La forza del messaggio contenuto in questo libro è inversamente proporzionale all’esiguità numerica delle sue pagine. Così come la dimensione intellettuale di Mireille Delmas-Marty si staglia imponente a onta della sua silhouette così minuta, quasi apparentemente fragile. Il suo sguardo si spinge ben al di là degli orizzonti del diritto penale, ben al di là dello stesso universo giuridico; va a toccare gli estremi confini delle scienze umane e sociali, poiché Mireille Delmas-Marty è sicuramente annoverabile tra i grandi interpreti del secolo XX e di questo XXI. Ma il segreto del suo successo non sta solo nell’acutezza con cui ella sa dirigere lo sguardo nella complessità planetaria del dopoguerra. Sta anche, e forse soprattutto, nell’unire alla decifrazione di questo difficile spartito del mondo la formulazione di un messaggio, l’indicazione di una via.
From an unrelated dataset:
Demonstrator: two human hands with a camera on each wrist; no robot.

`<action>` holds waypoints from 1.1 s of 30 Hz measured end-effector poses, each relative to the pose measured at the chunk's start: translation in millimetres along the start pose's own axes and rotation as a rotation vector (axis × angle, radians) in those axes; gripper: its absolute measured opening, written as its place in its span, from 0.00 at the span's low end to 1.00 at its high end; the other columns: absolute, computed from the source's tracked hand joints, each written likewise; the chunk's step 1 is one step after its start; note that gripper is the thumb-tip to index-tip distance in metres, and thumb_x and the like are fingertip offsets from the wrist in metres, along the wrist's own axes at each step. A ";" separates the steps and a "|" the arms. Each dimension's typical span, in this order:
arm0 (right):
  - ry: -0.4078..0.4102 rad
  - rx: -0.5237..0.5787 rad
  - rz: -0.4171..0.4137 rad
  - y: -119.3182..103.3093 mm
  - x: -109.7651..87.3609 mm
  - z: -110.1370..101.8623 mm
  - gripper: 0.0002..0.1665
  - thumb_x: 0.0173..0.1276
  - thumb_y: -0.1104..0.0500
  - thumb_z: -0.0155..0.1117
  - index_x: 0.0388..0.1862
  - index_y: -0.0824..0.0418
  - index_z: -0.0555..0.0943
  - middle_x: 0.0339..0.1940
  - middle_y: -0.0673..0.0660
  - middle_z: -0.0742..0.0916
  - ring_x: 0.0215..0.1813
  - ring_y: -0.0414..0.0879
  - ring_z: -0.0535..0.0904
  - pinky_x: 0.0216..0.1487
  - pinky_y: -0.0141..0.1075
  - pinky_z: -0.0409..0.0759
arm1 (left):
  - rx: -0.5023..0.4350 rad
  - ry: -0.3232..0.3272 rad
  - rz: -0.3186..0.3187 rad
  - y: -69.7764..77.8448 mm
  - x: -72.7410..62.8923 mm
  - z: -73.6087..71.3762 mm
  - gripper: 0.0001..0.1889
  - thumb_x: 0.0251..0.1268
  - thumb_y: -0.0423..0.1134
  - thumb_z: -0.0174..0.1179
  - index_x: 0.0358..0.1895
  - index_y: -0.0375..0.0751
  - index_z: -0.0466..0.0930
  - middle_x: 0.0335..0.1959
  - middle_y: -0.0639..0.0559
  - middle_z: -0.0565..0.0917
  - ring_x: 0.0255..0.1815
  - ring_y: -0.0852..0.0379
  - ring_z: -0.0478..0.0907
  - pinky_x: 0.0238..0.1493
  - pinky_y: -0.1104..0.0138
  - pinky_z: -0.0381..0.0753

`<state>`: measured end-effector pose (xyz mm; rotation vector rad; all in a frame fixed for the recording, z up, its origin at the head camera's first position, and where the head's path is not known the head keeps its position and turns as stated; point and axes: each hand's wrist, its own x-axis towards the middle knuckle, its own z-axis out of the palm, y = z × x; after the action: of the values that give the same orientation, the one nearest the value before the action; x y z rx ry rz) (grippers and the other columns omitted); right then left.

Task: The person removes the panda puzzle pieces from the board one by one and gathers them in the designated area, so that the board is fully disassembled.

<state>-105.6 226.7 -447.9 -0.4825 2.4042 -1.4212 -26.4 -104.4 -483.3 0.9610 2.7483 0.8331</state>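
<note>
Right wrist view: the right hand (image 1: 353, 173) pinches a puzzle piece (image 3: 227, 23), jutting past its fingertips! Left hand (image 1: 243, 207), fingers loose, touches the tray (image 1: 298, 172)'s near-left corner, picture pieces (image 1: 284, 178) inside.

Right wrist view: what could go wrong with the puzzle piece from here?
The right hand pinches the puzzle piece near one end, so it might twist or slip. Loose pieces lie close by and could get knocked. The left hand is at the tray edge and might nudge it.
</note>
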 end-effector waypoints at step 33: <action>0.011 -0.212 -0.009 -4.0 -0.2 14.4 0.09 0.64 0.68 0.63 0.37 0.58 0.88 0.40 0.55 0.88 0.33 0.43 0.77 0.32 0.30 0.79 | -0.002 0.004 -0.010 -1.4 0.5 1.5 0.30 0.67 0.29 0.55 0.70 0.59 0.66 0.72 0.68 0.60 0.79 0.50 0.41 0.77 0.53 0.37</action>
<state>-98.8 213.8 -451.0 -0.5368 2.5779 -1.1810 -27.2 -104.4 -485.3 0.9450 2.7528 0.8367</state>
Un messaggio che non s’ispira a una presunta onnipotenza del diritto, che non ha l’intonazione solenne di una meta escatologica, lontana, fuori di noi, ma che contiene piuttosto l’esortazione convincente a guardare ciascuno – persona o ente, Stato od organizzazione internazionale – dentro di sé e intorno a sé per ritrovare la fiducia verso sé stessi e verso gli altri. E a non perdere la speranza giova anche quel certo carattere ludico insito nella bussola dei possibili, perché «même en état d’urgence, il est vital que la joie demeure!».